Going beyond the "security" bubble of Central Banks
Currency Backing Hoax
The biggest hoax in the world is the security provided by central banks. In the present days most central banks do not hold gold as security against the currency in circulation. Golds are held by central banks in nominal amounts only for trading purposes. In such case gold reserve of the country lies in direct ownership of the government of the country rather than with the central bank.
Around 70% of the worldwide currency in circulation is not backed by gold/precious metals. It is only backed by government promise.
USA has the largest gold holdings all around the world, it might be useful to derive insights on currency backing from its holding and also comparing it with India and Nepal. The data are from Annual Reports of the respective central banks from the year end 2019.
|Heading||USA (USD)||India (INR)||NPR (NPR)|
|Gold backing Currency Liability||–||792,040,000,000||–|
|Gov Treasury backing Currency Liability||1,671,437,000,000||–||–|
|Foreign Currency backing Currency Liability||–||25,563,710,000,000||494,389,500,000|
|Gold with Gov||460,891,210,769||2,795,009,982,692||43,516,652,308|
|Gold backing Foreign Currency (Approx)||–||5,112,742,000,000||98,877,900,000|
|Total Gold backing Currency Liability||28%||33%||29%|
Central bank's currency backing is a broken skeleton
Under conventional gold standard currency, currencies derived their value from the gold/precious metals backing the currency. Under gold standard every currency was exchangeable with gold if produced to central bank because currency in circulation is essentially is the promissory note issued by central banks.
After the gold standard of the currencies around the world was dropped the currencies in circulation simply became a quality printed paper with a government assigned value. It no longer was a promissory note. In Nepal every note contains this term under the name of Nepal Rastra Bank signed by the Governor of the Bank “नेपाल सरकारको जमानत प्राप्त यसको रुपैयाँ भुक्तान माग्न आएमा नेपाल राष्ट्र बैंकबाट रुपैयाँ ५ तुरुन्त पाइने छ”.
What a load of horselaugh. This means if you go and ask to central bank to reimburse you the value of Rs. 5 by presenting Rs. 5, the central bank will give you Rs. 5.

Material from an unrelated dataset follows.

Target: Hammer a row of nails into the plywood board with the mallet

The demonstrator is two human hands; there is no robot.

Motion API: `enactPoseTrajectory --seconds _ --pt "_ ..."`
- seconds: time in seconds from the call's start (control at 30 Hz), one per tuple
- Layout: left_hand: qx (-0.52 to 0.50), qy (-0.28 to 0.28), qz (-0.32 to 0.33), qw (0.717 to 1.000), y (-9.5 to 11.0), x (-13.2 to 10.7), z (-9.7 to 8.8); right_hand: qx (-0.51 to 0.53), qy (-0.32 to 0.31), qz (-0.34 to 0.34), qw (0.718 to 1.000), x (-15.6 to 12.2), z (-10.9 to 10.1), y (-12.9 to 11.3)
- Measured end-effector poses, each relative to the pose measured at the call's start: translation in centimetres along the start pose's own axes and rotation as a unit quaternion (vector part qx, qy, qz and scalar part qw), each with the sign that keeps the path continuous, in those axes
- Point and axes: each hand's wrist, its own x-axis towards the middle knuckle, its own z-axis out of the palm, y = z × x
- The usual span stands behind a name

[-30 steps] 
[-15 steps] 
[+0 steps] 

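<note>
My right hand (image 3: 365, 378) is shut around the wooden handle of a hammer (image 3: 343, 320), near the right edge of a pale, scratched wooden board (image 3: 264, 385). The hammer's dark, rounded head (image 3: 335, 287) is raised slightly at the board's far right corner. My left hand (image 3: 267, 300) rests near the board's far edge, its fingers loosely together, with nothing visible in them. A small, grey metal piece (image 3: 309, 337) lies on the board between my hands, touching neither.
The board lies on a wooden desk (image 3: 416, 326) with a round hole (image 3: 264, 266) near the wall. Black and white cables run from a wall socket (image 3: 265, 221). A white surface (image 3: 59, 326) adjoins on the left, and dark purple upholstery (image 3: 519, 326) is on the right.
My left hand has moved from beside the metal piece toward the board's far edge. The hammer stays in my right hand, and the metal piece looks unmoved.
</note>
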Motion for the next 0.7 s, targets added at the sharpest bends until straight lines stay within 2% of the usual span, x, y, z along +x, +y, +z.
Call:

Government backed currencies are the largest scam in the whole world. It is a bubble of security. It will burst once the trust system fails. When this trust system fails all currencies around the world will revert to their real value which is very lower that the prevailing values. But everything going as usual, will this trust system ever fail? In which case might this system of fiat currency fail?
1. In case where the countries around the world will involve in gold selling/buying spree that causes huge fluctuations and failures in exchange rates.
2. In case where a country in strong economy issue excess currency backed by the their government treasuries that causes global unsustainable inflation.
3. In case where governments or investors decided to switch away from the U.S. dollar as reserve currency, the flood of short positions could significantly hurt anyone with assets denominated in dollars.
4. In case where USA enters into domestic recession without impacting the countries around the world.
5. If import activities of the USA, China, Japan, Germany and other strong nations declines.
Where does a cryptocurrency derive its value from?
So, onto the main question, where does a cryptocurrency derive its value from?
A similar question could be asked to a fiat currency. Where does a fiat currency derive its value from? We know that governments and central banks around the world have the capacity to back only 30% of the total currency in circulation. How does the 70% of the currency derive its value from? It a trust based system. It a trust that an individual places on the economy that the economy doesn’t collapse just tomorrow and that he will be able to earn more in future to sustain the future inflations.
Cryptocurrency is a currency with no backing of any assets but derives its value based on the trust that is built from the blockchain technology.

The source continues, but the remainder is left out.